Levitt L J, Reyes G R, Moonka D K, Bensch K, Miller R A, Engleman E G
Department of Medicine, Stanford University Medical Center, California 94305.
J Clin Invest. 1988 Feb;81(2):538-48. doi: 10.1172/JCI113352.

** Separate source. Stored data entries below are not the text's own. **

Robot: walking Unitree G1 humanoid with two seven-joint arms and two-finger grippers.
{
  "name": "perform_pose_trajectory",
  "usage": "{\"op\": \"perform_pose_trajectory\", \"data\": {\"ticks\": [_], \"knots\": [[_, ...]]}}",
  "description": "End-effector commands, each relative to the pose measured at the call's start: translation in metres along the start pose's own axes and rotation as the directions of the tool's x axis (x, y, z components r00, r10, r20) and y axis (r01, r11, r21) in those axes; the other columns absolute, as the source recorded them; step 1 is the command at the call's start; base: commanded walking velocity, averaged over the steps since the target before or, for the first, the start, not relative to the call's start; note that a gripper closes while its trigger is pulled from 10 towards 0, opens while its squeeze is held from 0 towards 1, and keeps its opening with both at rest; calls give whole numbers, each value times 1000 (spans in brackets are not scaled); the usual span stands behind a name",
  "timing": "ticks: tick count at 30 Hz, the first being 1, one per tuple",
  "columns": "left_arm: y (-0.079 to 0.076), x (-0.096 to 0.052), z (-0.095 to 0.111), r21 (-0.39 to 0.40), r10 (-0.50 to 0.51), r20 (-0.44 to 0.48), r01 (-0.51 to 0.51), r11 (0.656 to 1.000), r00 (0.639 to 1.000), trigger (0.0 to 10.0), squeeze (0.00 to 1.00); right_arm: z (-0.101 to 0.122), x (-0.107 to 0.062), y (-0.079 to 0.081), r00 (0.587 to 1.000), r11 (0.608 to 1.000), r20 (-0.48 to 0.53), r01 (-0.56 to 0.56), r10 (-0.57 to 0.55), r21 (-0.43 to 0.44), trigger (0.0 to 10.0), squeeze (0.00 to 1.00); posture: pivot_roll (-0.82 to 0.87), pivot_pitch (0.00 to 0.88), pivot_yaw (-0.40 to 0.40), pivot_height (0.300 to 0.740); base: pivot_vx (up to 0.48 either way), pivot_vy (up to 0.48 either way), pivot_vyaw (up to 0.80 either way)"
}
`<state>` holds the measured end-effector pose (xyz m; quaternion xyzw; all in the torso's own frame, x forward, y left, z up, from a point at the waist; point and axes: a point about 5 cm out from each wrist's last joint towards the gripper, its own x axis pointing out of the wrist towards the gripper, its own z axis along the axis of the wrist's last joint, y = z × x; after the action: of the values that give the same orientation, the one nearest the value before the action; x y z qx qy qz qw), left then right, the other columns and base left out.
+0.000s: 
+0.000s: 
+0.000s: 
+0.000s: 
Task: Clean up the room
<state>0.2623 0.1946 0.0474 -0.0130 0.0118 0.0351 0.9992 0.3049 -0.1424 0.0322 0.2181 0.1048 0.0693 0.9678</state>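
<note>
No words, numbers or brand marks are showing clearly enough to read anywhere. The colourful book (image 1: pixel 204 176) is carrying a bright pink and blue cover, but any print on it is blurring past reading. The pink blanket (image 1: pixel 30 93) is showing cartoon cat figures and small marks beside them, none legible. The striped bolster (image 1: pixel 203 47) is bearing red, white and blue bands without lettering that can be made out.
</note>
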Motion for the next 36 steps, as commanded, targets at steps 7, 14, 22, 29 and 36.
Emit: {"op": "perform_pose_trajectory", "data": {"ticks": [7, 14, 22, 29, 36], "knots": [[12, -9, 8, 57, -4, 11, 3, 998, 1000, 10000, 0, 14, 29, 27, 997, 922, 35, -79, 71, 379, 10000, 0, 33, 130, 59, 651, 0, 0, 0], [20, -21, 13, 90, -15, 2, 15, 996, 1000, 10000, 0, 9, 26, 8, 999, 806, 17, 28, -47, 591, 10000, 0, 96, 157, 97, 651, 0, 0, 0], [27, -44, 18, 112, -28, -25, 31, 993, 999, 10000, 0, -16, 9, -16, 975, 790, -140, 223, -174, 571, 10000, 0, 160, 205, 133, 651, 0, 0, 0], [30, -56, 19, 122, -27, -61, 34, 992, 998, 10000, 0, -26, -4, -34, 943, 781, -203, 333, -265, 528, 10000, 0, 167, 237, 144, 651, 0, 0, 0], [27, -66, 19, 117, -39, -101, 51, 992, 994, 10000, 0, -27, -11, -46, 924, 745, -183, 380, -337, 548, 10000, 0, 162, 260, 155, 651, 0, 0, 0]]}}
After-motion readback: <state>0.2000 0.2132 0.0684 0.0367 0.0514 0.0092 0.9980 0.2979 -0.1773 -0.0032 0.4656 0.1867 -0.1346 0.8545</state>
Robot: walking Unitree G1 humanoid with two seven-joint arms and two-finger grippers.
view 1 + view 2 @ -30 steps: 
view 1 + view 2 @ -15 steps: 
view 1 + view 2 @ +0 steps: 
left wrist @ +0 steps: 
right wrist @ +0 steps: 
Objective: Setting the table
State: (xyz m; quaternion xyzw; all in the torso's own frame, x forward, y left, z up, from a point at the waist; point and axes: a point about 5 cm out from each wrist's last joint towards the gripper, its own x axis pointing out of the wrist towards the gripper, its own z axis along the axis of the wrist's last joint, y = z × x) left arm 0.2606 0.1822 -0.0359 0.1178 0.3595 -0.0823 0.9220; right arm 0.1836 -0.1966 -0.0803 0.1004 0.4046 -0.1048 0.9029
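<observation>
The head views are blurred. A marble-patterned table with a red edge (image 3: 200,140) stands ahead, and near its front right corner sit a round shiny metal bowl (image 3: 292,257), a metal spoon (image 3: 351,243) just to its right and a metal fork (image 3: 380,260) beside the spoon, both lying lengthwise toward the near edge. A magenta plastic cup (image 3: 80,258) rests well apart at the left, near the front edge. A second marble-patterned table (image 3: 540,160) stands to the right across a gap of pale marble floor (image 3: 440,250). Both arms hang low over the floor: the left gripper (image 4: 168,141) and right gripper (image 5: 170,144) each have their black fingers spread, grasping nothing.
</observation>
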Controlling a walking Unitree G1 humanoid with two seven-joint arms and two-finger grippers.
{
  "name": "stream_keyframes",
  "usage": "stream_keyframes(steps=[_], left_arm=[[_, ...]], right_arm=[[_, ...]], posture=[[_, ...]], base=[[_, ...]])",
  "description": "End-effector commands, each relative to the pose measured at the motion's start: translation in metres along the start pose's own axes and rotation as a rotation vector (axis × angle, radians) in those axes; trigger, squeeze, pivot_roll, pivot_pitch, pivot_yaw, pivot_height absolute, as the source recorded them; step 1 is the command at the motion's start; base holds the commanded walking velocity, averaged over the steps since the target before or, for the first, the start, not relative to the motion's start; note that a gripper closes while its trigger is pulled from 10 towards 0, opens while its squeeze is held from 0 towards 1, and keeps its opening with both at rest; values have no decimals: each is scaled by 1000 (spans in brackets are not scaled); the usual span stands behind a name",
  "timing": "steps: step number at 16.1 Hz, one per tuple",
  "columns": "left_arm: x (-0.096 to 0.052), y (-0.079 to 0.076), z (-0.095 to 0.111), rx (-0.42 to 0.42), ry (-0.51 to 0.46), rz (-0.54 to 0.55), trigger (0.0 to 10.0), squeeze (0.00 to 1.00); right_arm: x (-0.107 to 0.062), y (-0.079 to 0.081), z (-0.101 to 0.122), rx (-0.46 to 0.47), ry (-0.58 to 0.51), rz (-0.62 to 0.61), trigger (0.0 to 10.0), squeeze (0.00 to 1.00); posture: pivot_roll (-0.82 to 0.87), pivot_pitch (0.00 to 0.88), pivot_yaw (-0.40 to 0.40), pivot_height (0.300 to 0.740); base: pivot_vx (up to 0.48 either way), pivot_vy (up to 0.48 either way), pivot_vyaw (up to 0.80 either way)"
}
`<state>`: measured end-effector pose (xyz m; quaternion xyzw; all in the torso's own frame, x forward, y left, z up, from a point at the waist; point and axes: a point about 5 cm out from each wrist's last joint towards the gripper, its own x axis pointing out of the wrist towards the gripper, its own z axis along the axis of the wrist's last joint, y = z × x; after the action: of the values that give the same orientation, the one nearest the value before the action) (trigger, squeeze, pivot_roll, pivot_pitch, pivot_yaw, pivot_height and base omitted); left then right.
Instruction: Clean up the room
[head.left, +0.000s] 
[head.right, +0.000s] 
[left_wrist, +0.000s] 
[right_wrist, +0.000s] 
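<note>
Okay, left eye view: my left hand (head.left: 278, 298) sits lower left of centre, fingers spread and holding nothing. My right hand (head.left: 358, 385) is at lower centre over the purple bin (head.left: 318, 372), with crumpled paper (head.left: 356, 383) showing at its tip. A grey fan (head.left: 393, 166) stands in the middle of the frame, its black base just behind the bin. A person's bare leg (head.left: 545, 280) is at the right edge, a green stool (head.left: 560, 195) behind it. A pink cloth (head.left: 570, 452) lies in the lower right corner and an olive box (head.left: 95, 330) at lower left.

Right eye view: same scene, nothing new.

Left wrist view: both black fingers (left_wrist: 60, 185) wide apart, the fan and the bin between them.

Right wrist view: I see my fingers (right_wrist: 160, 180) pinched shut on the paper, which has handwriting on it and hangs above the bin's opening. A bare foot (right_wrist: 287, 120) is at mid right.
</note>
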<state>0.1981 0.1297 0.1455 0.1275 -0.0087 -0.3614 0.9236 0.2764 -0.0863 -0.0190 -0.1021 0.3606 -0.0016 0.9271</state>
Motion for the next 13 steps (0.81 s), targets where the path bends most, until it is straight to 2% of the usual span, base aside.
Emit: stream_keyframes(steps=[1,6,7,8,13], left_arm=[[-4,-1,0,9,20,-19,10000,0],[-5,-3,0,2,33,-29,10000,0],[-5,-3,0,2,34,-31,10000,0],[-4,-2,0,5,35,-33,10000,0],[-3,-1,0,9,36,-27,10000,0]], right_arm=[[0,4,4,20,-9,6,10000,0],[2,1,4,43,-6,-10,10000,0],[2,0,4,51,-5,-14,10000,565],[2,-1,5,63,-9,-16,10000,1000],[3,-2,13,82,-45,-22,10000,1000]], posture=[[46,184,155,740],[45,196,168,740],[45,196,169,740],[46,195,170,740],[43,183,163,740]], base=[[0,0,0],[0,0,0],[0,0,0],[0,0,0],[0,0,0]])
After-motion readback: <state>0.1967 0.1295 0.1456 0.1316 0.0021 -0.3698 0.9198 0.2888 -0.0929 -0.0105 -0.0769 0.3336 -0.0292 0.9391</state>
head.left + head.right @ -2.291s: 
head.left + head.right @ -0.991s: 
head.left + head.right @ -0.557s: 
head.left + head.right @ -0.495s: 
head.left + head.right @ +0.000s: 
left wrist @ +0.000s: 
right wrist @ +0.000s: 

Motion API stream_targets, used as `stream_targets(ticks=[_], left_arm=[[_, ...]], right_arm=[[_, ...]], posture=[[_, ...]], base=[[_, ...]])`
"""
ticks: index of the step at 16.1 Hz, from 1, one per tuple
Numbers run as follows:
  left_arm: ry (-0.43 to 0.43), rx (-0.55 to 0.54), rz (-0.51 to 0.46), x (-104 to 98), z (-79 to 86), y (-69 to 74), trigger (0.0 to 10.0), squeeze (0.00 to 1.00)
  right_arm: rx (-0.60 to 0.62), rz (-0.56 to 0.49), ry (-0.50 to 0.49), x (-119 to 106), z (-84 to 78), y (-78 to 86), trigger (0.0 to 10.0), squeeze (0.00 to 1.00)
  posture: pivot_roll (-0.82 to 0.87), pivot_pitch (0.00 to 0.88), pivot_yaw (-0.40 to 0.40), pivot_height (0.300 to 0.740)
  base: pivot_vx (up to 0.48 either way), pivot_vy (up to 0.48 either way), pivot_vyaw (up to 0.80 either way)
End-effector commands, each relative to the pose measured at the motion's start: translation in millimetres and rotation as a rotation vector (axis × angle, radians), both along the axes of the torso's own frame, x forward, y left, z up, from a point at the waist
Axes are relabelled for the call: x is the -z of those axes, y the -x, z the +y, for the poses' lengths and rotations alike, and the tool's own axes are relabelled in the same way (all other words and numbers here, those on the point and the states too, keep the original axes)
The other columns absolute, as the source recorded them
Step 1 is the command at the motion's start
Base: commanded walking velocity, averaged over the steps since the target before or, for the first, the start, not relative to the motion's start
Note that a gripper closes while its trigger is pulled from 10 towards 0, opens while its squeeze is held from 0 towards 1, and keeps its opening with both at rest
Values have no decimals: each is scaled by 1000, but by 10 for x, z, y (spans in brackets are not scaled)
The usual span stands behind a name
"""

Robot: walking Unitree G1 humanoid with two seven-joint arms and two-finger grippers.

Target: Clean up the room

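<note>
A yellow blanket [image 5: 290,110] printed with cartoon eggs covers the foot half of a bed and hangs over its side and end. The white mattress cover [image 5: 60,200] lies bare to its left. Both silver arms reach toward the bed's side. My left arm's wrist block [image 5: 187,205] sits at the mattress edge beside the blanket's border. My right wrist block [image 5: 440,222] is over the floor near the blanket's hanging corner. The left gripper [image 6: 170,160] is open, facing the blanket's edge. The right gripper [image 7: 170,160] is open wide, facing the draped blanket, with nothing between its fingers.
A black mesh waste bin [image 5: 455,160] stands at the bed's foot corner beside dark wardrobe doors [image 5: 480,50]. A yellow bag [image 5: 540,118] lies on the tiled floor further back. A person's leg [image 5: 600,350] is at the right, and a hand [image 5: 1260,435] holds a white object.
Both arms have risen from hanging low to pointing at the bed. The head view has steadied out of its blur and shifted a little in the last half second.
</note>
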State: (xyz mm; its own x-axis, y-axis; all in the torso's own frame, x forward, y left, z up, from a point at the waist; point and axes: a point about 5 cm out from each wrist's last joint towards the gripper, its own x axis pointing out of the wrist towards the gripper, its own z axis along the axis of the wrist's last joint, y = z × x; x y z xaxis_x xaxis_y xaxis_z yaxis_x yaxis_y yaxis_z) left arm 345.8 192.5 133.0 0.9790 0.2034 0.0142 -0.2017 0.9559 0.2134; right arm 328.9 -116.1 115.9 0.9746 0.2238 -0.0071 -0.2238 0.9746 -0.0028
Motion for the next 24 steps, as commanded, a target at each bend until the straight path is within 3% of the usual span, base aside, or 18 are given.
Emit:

Human retroviruses have recently been linked with T cell lymphoproliferative disorders and with the acquired immune deficiency syndrome. We investigated the mechanisms for acquired pure red cell aplasia and cutaneous anergy in a patient with the chronic T gamma-lymphoproliferative disease (T gamma-LPD) syndrome. Patient marrow erythroid progenitors (BFU-E) were 17 +/- 9% of control and were selectively increased to 88-102% of control after marrow T cell depletion. Patient Leu 2+ suppressor T cells spontaneously produced high titers of human gamma-interferon and resulted in a concentration-dependent selective inhibition (74-91%) of BFU-E when co-cultured with autologous or allogeneic marrow. Conditioned media (CM) derived from patient Leu 2+ T cells similarly inhibited growth of autologous or allogeneic marrow BFU-E. The inhibitory factor derived from patient CM was acid-labile (pH 2) and sensitive to trypsin; prior treatment of patient T cells with anti-HLA-DR monoclonal antibody plus complement abrogated the suppressive effect of T cell-derived CM. Patient peripheral blood mononuclear cells (PBMC) were unable to support growth of cultured interleukin 2 (IL 2)-dependent T cells, but responded to exogenous IL 2 in vitro with a 16-21-fold augmentation, relative to control, in mitogen-induced proliferation. Antibodies to HTLV-I core proteins p19 and p24 but not to HTLV-III proteins were detected in patient serum by Western blotting; patient cultured PBMC stained (7-11%) with antibodies to p19 and p24. Patient cultured PBMC demonstrated integrated HTLV-I genomic sequences by the Southern technique and expressed both specific HTLV-I genomic sequences by RNA dot blot plus reverse transcriptase activity. Utilizing a cloned DNA probe for the beta chain of the T cell receptor gene, patient PMBC demonstrated gene rearrangements providing presumptive evidence for clonality. The presence in serum of HTLV-I p19 and p24 antibodies, the expression of p19 and p24 core antigens on patient mononuclear cells, the evidence of HTLV-I proviral integration sequences and the expression of HTLV-I genomic sequences in patient cells, indicates infection with HTLV-I and raises the possibility of an etiologic link between human retrovirus infection and some instances of large granular lymphocytic leukemia (T gamma-LPD).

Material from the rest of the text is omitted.